With the pictures omitted, write out all of the listing exactly.
BEGIN Input data
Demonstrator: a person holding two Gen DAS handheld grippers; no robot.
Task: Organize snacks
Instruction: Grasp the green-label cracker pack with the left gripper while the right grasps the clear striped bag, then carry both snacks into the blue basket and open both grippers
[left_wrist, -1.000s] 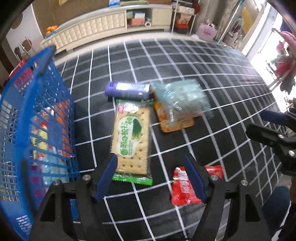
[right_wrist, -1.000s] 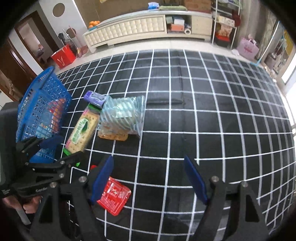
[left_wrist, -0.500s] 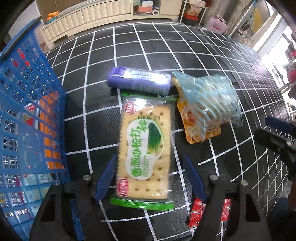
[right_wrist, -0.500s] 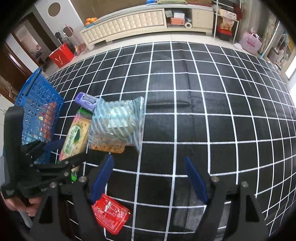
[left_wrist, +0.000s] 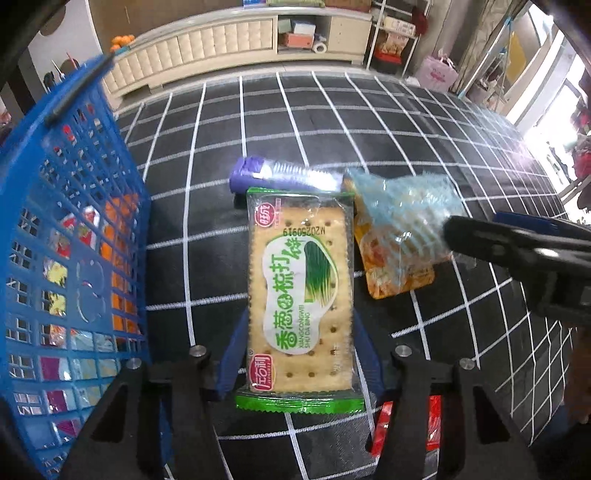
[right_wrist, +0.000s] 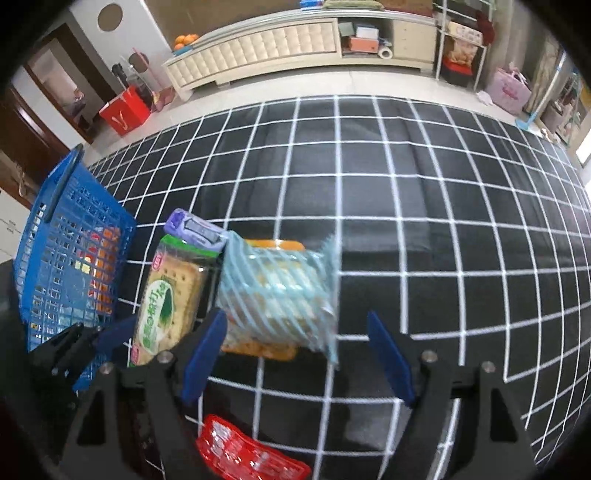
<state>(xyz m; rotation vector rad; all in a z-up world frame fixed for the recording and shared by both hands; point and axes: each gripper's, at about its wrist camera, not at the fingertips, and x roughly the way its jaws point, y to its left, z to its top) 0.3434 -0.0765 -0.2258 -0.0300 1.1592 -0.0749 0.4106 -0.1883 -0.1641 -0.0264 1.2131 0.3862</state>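
Observation:
A green cracker pack lies on the black grid cloth, its near end between the blue fingers of my left gripper; the jaws stand close at its sides, contact unclear. It also shows in the right wrist view. A purple pack lies behind it. A blue-striped clear bag rests on an orange pack. My right gripper is open just before the striped bag. A red pack lies under it.
A blue plastic basket holding several snack packs stands at the left, close to the cracker pack; it also shows in the right wrist view. A white cabinet and floor clutter lie beyond the cloth.
My left gripper moved forward over the cracker pack and its jaws narrowed around the near end. My right gripper moved forward toward the striped bag.

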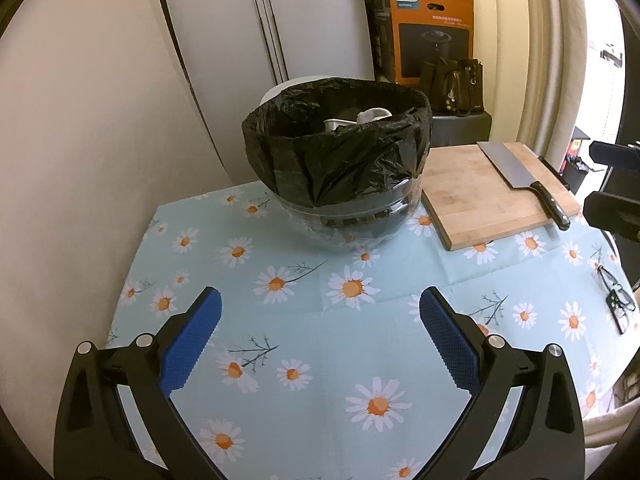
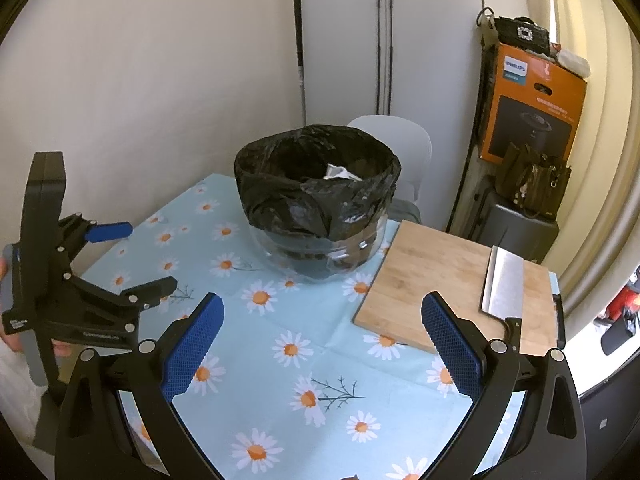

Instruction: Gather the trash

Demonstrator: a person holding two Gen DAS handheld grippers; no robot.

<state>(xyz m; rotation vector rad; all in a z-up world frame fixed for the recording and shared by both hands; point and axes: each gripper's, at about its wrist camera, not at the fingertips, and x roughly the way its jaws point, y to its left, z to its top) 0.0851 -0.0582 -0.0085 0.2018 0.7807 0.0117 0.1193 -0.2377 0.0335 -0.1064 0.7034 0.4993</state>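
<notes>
left claw (image 1: 320,334): wide open, nothing between the blue pads; hovers over the near part of the bench. seen from the side at the left edge of the right wrist view, a hand behind it.
bench (image 1: 304,360): covered by a light blue cloth with a daisy print; the cloth near the claws is bare.
trash bin (image 1: 340,168): clear bowl-shaped container lined with a black bag (image 1: 360,172), the bag folded down over the rim. stands upright at the far middle of the bench, well apart from both claws.
trash (image 1: 360,118): white scraps lying inside the black bag, only partly visible over the rim; what they are i cannot tell.
chair (image 2: 404,136): white backrest just behind the trash bin.
cutting board (image 1: 480,192): wooden, flat on the bench just right of the trash bin.
cleaver (image 1: 516,172): lies flat on the cutting board, dark handle toward the near edge.
right claw (image 2: 322,338): wide open, empty; hovers over the bench near the cutting board's near corner.
eyeglasses (image 1: 616,300): on the cloth at the far right of the left wrist view.
</notes>
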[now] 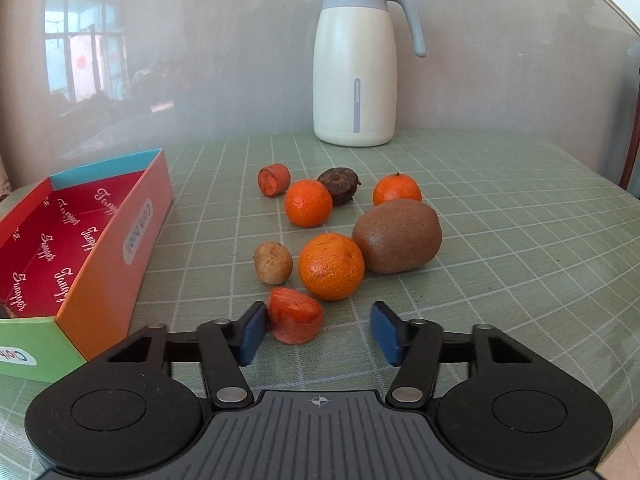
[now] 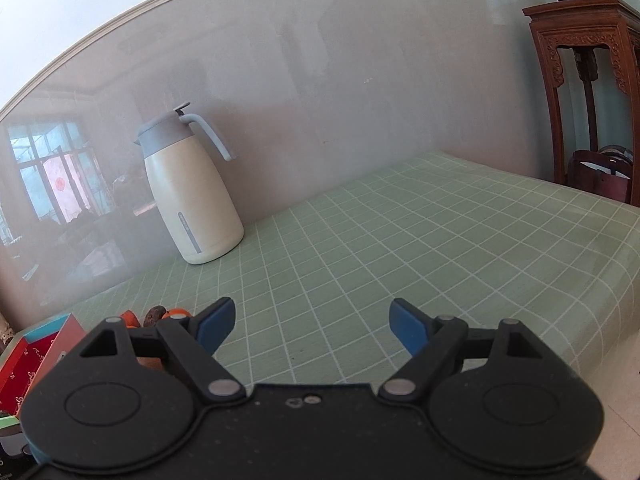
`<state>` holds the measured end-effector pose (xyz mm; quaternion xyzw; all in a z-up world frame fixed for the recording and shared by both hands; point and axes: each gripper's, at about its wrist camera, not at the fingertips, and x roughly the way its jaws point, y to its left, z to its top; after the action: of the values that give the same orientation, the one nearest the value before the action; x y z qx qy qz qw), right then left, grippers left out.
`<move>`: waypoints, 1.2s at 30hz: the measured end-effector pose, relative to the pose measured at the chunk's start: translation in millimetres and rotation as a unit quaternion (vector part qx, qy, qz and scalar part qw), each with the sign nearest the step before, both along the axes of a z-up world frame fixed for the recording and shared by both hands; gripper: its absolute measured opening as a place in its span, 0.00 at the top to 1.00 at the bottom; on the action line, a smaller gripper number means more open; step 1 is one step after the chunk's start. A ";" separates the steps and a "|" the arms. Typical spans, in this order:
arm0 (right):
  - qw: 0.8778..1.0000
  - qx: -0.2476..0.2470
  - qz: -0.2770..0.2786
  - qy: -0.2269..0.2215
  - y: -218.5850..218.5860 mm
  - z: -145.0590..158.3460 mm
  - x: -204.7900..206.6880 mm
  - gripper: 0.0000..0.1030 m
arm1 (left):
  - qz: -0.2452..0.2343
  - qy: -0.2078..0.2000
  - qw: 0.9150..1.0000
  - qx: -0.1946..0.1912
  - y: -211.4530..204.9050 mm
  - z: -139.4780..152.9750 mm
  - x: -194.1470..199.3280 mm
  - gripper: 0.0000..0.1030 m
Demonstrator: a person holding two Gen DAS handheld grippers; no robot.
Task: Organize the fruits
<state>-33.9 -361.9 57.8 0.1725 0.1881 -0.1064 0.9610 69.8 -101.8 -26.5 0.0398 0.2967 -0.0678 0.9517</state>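
In the left wrist view several fruits lie on the green checked tablecloth [image 1: 520,240]: a near carrot piece [image 1: 295,320], a far carrot piece [image 1: 274,180], three oranges [image 1: 331,266] [image 1: 308,203] [image 1: 397,189], a kiwi [image 1: 397,236], a small tan round fruit [image 1: 273,262] and a dark brown fruit [image 1: 339,185]. My left gripper [image 1: 318,332] is open, low over the cloth; the near carrot piece lies between its jaws against the left pad [image 1: 253,332]. An open red-lined box [image 1: 72,256] stands to the left. My right gripper [image 2: 314,326] is open and empty above the cloth.
A cream and grey thermos jug [image 1: 354,64] stands at the back against the wall; it also shows in the right wrist view [image 2: 190,188]. A carved wooden stand [image 2: 584,92] is beyond the table's right end. The box corner [image 2: 36,352] shows at lower left.
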 end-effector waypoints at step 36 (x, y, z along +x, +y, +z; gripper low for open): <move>0.998 -0.008 0.064 0.006 52.9 2.5 20.6 0.18 | 0.113 -0.105 0.988 -0.010 91.4 46.3 -28.2 0.71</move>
<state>-13.3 -309.1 60.4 0.1515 0.2033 -0.0469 0.9662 41.6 -10.4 19.8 0.0032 0.1969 0.0412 0.9796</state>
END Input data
Your response
Demonstrator: a person holding two Gen DAS handheld grippers; no robot.
Task: Organize snacks
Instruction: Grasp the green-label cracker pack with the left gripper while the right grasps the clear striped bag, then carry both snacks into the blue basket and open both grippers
[left_wrist, -1.000s] 
[right_wrist, -1.000s] 
[left_wrist, -0.500s] 
[right_wrist, -0.500s] 
[left_wrist, +0.000s] 
[right_wrist, +0.000s] 
<state>(xyz m; rotation vector rad; all in a z-up world frame fixed for the recording and shared by both hands; point and axes: each gripper's, at about its wrist camera, not at the fingertips, and x roughly the way its jaws point, y to its left, z to its top) 0.3434 -0.0765 -0.2258 -0.0300 1.1592 -0.0749 0.4106 -0.1883 -0.1641 -0.0264 1.2131 0.3862</state>
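Observation:
A green cracker pack lies on the black grid cloth, its near end between the blue fingers of my left gripper; the jaws stand close at its sides, contact unclear. It also shows in the right wrist view. A purple pack lies behind it. A blue-striped clear bag rests on an orange pack. My right gripper is open just before the striped bag. A red pack lies under it.
A blue plastic basket holding several snack packs stands at the left, close to the cracker pack; it also shows in the right wrist view. A white cabinet and floor clutter lie beyond the cloth.
My left gripper moved forward over the cracker pack and its jaws narrowed around the near end. My right gripper moved forward toward the striped bag.
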

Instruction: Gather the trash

Demonstrator: a person holding two Gen DAS handheld grippers; no robot.

<state>(xyz m; rotation vector rad; all in a z-up world frame fixed for the recording and shared by both hands; point and axes: each gripper's, at about its wrist camera, not at the fingertips, and x roughly the way its jaws point, y to its left, z to its top) 0.0851 -0.0582 -0.0085 0.2018 0.7807 0.0117 0.1193 -0.2377 0.0335 -0.1064 0.7034 0.4993</state>
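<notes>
left claw (image 1: 320,334): wide open, nothing between the blue pads; hovers over the near part of the bench. seen from the side at the left edge of the right wrist view, a hand behind it.
bench (image 1: 304,360): covered by a light blue cloth with a daisy print; the cloth near the claws is bare.
trash bin (image 1: 340,168): clear bowl-shaped container lined with a black bag (image 1: 360,172), the bag folded down over the rim. stands upright at the far middle of the bench, well apart from both claws.
trash (image 1: 360,118): white scraps lying inside the black bag, only partly visible over the rim; what they are i cannot tell.
chair (image 2: 404,136): white backrest just behind the trash bin.
cutting board (image 1: 480,192): wooden, flat on the bench just right of the trash bin.
cleaver (image 1: 516,172): lies flat on the cutting board, dark handle toward the near edge.
right claw (image 2: 322,338): wide open, empty; hovers over the bench near the cutting board's near corner.
eyeglasses (image 1: 616,300): on the cloth at the far right of the left wrist view.
</notes>
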[now] 
[now] 
`<state>` holds the measured end-effector pose (xyz mm; quaternion xyzw; all in a z-up world frame fixed for the recording and shared by both hands; point and axes: each gripper's, at about its wrist camera, not at the fingertips, and x roughly the way its jaws point, y to its left, z to its top; after the action: of the values that give the same orientation, the one nearest the value before the action; x y z qx qy qz qw), right then left, grippers left out.
`<move>`: waypoints, 1.2s at 30hz: the measured end-effector pose, relative to the pose measured at the chunk's start: translation in millimetres and rotation as a unit quaternion (vector part qx, qy, qz and scalar part qw), each with the sign nearest the step before, both along the axes of a z-up world frame fixed for the recording and shared by both hands; gripper: its absolute measured opening as a place in its span, 0.00 at the top to 1.00 at the bottom; on the action line, a smaller gripper number means more open; step 1 is one step after the chunk's start. A ";" separates the steps and a "|" the arms. Typical spans, in this order:
arm0 (right):
  - qw: 0.8778..1.0000
  - qx: -0.2476..0.2470
  - qz: -0.2770..0.2786
  - qy: -0.2269..0.2215
  - y: -218.5850..218.5860 mm
  - z: -145.0590..158.3460 mm
  - x: -204.7900..206.6880 mm
  - gripper: 0.0000..0.1030 m
arm1 (left):
  - qz: -0.2452..0.2343
  - qy: -0.2078..0.2000
  - qw: 0.9150..1.0000
  - qx: -0.1946..0.1912
  - y: -211.4530..204.9050 mm
  - z: -139.4780..152.9750 mm
  - x: -194.1470..199.3280 mm
  - gripper: 0.0000..0.1030 m
Demonstrator: a person holding two Gen DAS handheld grippers; no robot.
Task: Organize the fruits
<state>-33.9 -361.9 57.8 0.1725 0.1881 -0.1064 0.9610 69.8 -101.8 -26.5 0.0398 0.2967 -0.0678 0.9517</state>
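In the left wrist view several fruits lie on the green checked tablecloth [image 1: 520,240]: a near carrot piece [image 1: 295,320], a far carrot piece [image 1: 274,180], three oranges [image 1: 331,266] [image 1: 308,203] [image 1: 397,189], a kiwi [image 1: 397,236], a small tan round fruit [image 1: 273,262] and a dark brown fruit [image 1: 339,185]. My left gripper [image 1: 318,332] is open, low over the cloth; the near carrot piece lies between its jaws against the left pad [image 1: 253,332]. An open red-lined box [image 1: 72,256] stands to the left. My right gripper [image 2: 314,326] is open and empty above the cloth.
A cream and grey thermos jug [image 1: 354,64] stands at the back against the wall; it also shows in the right wrist view [image 2: 190,188]. A carved wooden stand [image 2: 584,92] is beyond the table's right end. The box corner [image 2: 36,352] shows at lower left.
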 end-effector waypoints at step 36 (x, y, z along +x, +y, +z; gripper low for open): <move>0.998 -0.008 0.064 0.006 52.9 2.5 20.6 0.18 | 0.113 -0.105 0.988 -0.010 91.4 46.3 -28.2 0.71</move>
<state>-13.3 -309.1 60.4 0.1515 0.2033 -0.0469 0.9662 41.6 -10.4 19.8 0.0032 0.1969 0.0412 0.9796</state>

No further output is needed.